If you took an average of $500 per hour for service (including travel time) and multiplied the 36 hours allowable downtime per year by $500 per service call, you'd have a maximum cost of $18,000 in time and materials service. This would all be before the vendor would be in violation of their uptime guarantee and into a penalty phase. Most system hardware also carries a two- to three-year warranty from the manufacturer, so parts costs aren’t a factor either.

PACS service contracts are typically calculated based on a percentage of system list price, not what you actually paid for it. If a system carries a list price of $2 million and you get a 20% discount (paying $1.6 million), the 15% service-contract price is often calculated on a $2 million value, making the cost $300,000 rather than the $240,000 you would have expected.

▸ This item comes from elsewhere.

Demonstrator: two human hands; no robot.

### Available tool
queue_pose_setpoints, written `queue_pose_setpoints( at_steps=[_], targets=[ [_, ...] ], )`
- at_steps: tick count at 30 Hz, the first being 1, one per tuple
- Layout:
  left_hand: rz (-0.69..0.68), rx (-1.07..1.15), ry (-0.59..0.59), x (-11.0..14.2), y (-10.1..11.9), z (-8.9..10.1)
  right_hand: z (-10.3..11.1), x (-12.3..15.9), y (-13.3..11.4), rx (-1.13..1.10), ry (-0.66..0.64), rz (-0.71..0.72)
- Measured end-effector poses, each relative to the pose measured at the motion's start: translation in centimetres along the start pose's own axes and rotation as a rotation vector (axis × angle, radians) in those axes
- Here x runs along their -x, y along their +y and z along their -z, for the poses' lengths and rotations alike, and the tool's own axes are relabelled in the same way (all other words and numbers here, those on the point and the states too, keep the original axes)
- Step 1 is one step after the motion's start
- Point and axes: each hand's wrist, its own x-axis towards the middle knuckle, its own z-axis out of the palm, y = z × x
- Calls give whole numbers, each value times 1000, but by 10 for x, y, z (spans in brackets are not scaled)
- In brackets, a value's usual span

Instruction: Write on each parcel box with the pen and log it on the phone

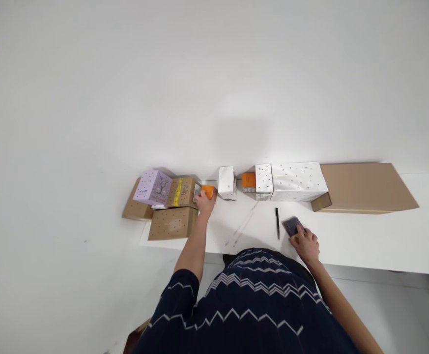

This is a huge bonus for the vendor. Moreover, the price delta between the $300,000 service-contract costs and the $18,000 that is a maximum allowable cost for downtime is huge. This disparity can allow a facility to train biomedical personnel to perform second-tier service -- the first tier being the PACS systems administrator(s) -- and maintain spare parts kits as well.

That said, it would be foolish to recommend no PACS services from the vendor at all. Most PACS vendors will tell you that 95% of all problems can be solved remotely over the phone. For that reason we recommend a contract that provides software-only support.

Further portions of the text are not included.